Given data –

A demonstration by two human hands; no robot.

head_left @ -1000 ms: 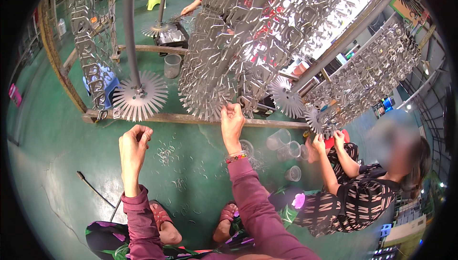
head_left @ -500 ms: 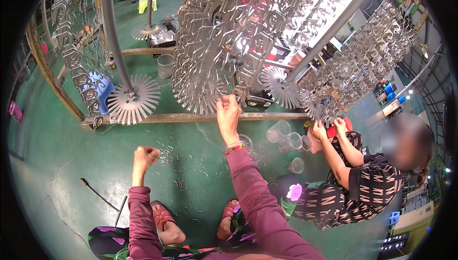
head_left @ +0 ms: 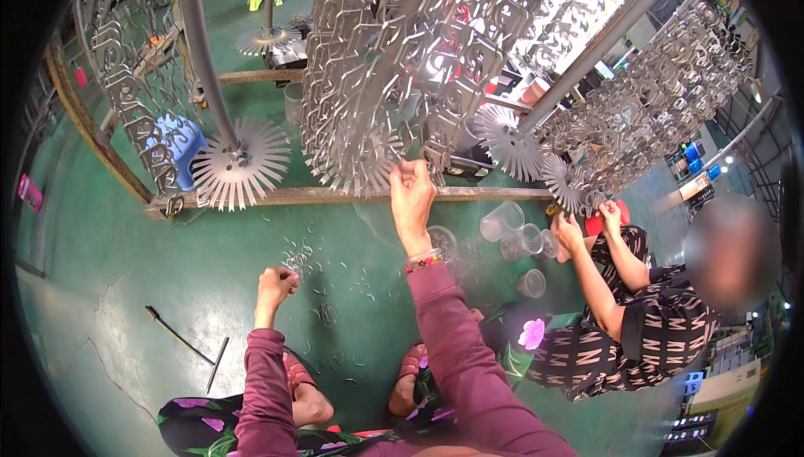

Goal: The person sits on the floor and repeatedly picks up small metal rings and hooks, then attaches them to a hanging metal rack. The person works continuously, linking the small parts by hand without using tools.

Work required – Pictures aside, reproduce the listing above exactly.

Finished exercise –
A demonstration by two human hands; no robot.

head_left @ -1000 ms: 
head_left @ -500 ms: 
head_left @ +0 ms: 

Goal: The person sits on the floor and repeatedly picks up small metal rings and hooks, then attaches them to a hanging metal rack. The person works continuously, linking the small parts by hand without using tools.

The answer to this exercise has been fully stated.